Publicada em 17/12/2021 às 10h09
Se é para mostrar força, Vladimir Putin sabe como fazer. Imagens aéreas e fotos em trincheiras ostentam o poder bélico que o presidente da Rússia concentrou estrategicamente em Yelnya, cidade a meio caminho entre Moscou e as fronteiras da Belarus, sua aliada, e da Ucrânia, país que pode ser invadido a qualquer momento. O presidente russo teria enviado 175 mil soldados, divididos em 100 batalhões, prontos para o caso de o plano ofensivo ser acionado, segundo analistas. Putin, ao mesmo tempo em que deixa a ameaça no ar, desmente a intenção de ataque, justificando que se trata apenas de uma ação defensiva. É o que repetiu na videoconferência de duas horas que teve com o presidente Joe Biden, em 7 de dezembro.
O americano não acredita nas boas intenções de Putin. Os EUA se mostram a postos para reagir. No início de dezembro, o secretário de Estado americano, Antony Blinken, participou em Estocolmo de reunião da OSCE (Organização para Segurança e Cooperação na Europa), que reúne 57 países da Europa, Ásia Central e América do Norte e promove monitoramento especial na Ucrânia. Disse que advertiu sobre possíveis sanções econômicas graves no caso de nova invasão militar, em conversas com os ministros das Relações Exteriores da Rússia (Serguei Lavrov) e da Ucrânia (Dmitro Kuleba). Lembrou que toda essa movimentação “já foi vista em 2014”.

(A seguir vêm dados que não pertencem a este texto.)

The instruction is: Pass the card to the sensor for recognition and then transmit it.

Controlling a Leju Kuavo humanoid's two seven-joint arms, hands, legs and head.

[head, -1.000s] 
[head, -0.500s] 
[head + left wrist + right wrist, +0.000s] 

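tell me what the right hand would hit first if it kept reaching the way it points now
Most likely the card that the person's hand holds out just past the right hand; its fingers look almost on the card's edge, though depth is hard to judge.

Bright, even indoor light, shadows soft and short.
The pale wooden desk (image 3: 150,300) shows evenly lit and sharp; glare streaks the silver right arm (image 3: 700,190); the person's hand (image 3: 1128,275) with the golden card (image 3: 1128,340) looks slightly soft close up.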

Naquele ano, a Rússia anexou a Crimeia, tomada da península ucraniana com o custo de 14 mil vidas. Desde então, as tensões continuam, em cenas de trincheira e frio que lembram a Primeira Guerra Mundial, em cidades como Avidiivka, na região separatista de Donestski. Ali, estão em alerta máximo, a apenas 50 metros de distância, o Exército ucraniano (que já recebeu milhões de dólares em armamento dos EUA) e os separatistas pró-Rússia (inflados por Putin).
O presidente russo, que tem aumentado a perseguição a adversários internos em níveis que lembram a antiga União Soviética, argumenta que a segurança de seu país correria risco se a Ucrânia se filiasse à OTAN (Organização do Tratado do Atlântico Norte). Seria inaceitável, justifica, seu vizinho servir como base para mísseis da aliança ocidental e ponte para expansão da OTAN ao Leste europeu.
Na prática, tenta inutilmente conter a perda de influência do seu país sobre antigos territórios ocupados. De fato, 70% da população da Ucrânia já se declararam favoráveis à entrada na União Europeia e 56%, na OTAN. Essa foi a bandeira para a eleição, há dois anos, do presidente Volodymyr Zelensky, que não tem compromissos com Putin, ao contrário de Aleksandr Likashenko, o ditador da Belarus que é aliado do russo.
O Ministério das Relações Exteriores da Rússia, que já havia criticado a OTAN por exercícios militares no vizinho Mar Negro, acusou a Ucrânia de mandar 125 mil soldados para a região de fronteira. Daí a contrapartida russa. O argumento de “autodefesa” é visto com desconfiança por especialistas.
Biden tenta retomar o protagonismo internacional de seu país depois das ações erráticas de seu antecessor e da desastrada retirada das tropas americanas no Afeganistão. Na videoconferência do dia 7, arranjada às pressas e a portas fechadas com Putin, teria dito que os EUA seguem “inabaláveis” no apoio à integridade territorial da Ucrânia e que podem trabalhar com aliados europeus para “impor custos e consequências graves à Rússia no caso de agressão militar”. Também disse que advertiu sobre sanções que os EUA e seus aliados estariam prontos a tomar, sugerindo barrar as negociações para a abertura do gasoduto Nord Stream 2, que dobraria a exportação do combustível russo à Europa.
Líder chinês no jogo
A tensão na região cresce. O russo pediu uma reunião urgente com EUA e membros da OTAN. Ao mesmo tempo, marcou uma conversa com seu principal aliado internacional, o líder chinês Xi Jingping — que é o maior rival de Biden no exterior. Assim, puxou uma peça nova — e importante — para o jogo de quebracabeça do conflito.
Enquanto Biden tenta se mostrar vitorioso no pós-conferência com o russo, Putin não dá sinais de que recuará sobre o veto à entrada da Ucrânia na OTAN. O G7 se posicionou, dizendo que haverá consequências graves se ocorrer uma agressão ao país. Mas há dúvidas se os EUA de fato têm determinação para agir, ou mesmo capacidade de liderar seus antigos aliados europeus, que foram tão maltratados por Donald Trump. Os ucranianos, por enquanto, torcem para que as potências internacionais mantenham a disputa apenas no plano retórico.